WHAT TO DO:
Copy each line of the data below with the word "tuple".

EXERCISE INPUT:

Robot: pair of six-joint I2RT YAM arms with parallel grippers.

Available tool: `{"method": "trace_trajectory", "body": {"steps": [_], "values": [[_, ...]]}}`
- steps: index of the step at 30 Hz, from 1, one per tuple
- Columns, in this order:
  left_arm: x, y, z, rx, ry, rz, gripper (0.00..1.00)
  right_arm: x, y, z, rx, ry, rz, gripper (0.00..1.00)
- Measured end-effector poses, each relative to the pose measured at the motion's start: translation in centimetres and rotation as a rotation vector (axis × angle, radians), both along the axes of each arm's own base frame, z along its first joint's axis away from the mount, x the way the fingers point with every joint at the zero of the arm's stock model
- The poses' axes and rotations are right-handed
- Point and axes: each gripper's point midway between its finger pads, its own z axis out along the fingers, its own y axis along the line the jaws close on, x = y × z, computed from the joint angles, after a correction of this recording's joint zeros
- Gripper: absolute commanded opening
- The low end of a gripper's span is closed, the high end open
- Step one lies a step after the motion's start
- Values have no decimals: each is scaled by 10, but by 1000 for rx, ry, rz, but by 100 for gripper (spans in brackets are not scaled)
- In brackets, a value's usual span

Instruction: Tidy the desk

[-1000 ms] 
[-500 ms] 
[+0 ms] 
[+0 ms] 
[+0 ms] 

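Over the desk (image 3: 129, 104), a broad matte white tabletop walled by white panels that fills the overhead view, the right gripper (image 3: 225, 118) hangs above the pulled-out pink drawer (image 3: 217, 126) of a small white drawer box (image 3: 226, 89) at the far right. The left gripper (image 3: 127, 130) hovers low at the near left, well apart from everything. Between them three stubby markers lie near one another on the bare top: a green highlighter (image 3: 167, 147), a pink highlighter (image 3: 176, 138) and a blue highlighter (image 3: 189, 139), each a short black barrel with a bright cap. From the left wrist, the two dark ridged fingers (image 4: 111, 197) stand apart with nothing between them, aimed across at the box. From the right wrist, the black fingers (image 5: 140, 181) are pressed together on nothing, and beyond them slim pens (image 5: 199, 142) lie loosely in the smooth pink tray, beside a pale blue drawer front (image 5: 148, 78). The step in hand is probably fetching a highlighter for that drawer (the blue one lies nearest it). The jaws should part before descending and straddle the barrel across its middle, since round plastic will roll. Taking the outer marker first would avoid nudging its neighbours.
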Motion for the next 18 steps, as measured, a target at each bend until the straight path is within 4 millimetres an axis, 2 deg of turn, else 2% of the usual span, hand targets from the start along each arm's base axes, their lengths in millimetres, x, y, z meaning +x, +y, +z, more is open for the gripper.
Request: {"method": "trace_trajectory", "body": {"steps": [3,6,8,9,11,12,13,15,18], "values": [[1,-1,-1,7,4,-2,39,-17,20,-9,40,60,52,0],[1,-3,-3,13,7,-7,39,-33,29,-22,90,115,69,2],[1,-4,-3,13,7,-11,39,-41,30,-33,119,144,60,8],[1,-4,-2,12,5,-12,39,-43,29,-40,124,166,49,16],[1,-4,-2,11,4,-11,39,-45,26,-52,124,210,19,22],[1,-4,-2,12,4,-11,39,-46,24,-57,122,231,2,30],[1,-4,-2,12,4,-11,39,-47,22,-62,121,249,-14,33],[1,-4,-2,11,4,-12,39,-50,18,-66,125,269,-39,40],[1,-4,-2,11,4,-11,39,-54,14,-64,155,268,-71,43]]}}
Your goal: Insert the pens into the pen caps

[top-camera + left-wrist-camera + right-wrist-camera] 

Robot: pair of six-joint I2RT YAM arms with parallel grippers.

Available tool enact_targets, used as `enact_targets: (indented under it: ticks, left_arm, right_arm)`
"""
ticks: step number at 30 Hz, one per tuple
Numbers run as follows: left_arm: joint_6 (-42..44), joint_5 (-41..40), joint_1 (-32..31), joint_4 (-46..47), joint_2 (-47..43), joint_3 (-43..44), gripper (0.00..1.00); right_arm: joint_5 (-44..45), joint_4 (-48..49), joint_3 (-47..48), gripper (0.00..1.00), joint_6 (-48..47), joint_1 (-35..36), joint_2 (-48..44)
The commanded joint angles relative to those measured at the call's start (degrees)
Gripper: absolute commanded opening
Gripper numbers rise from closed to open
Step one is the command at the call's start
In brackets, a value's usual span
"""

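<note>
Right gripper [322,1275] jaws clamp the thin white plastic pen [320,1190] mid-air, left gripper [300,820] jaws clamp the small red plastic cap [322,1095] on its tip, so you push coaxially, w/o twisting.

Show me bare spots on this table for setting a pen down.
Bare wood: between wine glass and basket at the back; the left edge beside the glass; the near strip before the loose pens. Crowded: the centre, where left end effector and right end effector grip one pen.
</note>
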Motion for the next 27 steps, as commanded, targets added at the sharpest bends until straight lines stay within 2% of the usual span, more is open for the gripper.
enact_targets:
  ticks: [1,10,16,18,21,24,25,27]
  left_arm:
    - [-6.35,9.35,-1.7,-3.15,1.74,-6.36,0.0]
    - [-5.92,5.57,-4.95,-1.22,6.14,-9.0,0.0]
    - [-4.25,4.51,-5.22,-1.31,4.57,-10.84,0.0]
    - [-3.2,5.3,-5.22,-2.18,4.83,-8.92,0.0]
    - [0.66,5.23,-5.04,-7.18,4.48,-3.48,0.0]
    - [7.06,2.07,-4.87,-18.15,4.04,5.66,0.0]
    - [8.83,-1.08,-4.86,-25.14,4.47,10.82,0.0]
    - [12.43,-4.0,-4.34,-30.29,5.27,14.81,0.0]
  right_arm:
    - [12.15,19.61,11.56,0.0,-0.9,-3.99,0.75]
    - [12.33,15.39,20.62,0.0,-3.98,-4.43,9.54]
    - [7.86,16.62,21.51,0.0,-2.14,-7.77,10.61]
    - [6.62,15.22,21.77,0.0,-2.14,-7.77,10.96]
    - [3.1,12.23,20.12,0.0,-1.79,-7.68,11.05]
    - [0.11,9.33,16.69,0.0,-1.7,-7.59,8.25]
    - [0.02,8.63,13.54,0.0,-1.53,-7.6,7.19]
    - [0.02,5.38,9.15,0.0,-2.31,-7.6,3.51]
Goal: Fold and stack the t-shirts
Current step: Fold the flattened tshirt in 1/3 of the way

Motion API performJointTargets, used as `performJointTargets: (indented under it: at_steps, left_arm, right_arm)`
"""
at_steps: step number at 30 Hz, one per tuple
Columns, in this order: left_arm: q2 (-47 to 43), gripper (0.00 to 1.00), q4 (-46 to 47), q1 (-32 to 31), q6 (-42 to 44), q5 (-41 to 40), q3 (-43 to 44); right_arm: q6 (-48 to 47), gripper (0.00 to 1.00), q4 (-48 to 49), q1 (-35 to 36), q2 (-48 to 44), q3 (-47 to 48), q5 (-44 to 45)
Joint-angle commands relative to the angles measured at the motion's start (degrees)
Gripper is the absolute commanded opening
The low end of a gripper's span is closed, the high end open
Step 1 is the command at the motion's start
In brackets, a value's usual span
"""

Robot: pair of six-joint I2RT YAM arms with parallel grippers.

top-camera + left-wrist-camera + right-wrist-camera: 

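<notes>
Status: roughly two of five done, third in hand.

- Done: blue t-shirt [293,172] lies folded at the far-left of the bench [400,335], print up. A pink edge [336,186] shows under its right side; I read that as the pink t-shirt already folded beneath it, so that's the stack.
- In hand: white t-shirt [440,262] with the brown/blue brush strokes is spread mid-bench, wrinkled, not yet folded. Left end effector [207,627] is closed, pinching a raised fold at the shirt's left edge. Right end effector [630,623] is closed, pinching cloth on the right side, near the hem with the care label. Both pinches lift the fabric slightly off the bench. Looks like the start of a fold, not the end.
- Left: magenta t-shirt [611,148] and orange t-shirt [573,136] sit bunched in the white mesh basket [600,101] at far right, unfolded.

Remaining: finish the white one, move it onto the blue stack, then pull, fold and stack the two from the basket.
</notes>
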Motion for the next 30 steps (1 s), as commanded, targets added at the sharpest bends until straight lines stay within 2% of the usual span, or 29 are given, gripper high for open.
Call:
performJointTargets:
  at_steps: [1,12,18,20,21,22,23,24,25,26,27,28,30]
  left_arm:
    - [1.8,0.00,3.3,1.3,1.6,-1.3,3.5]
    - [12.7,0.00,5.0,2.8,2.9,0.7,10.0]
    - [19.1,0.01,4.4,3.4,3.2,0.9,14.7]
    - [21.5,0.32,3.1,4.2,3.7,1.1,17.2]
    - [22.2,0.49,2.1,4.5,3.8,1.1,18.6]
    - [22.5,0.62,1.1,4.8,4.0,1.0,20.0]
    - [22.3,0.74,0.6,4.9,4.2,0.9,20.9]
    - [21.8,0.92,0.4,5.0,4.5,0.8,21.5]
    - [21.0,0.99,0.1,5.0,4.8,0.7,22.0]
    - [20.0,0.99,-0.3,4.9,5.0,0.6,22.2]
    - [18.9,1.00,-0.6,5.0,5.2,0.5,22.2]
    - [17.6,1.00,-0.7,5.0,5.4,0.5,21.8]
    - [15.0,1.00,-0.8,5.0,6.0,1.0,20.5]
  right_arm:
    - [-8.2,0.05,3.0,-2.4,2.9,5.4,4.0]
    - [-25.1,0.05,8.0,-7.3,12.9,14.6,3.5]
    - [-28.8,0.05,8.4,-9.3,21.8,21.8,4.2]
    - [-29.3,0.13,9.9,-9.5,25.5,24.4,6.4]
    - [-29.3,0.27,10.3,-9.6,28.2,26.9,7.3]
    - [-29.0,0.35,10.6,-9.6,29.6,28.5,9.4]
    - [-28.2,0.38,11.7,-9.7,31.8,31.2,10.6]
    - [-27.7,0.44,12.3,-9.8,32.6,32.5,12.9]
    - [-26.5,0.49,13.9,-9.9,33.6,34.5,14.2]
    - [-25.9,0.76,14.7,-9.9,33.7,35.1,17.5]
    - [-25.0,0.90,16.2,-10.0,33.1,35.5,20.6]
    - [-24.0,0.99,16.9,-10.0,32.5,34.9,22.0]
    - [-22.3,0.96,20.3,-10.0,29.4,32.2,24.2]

OUTPUT FOR THIS TASK:
- steps: index of the step at 30 Hz, from 1, one per tuple
ticks: step number at 30 Hz, one per tuple
at_steps: step number at 30 Hz, one per tuple

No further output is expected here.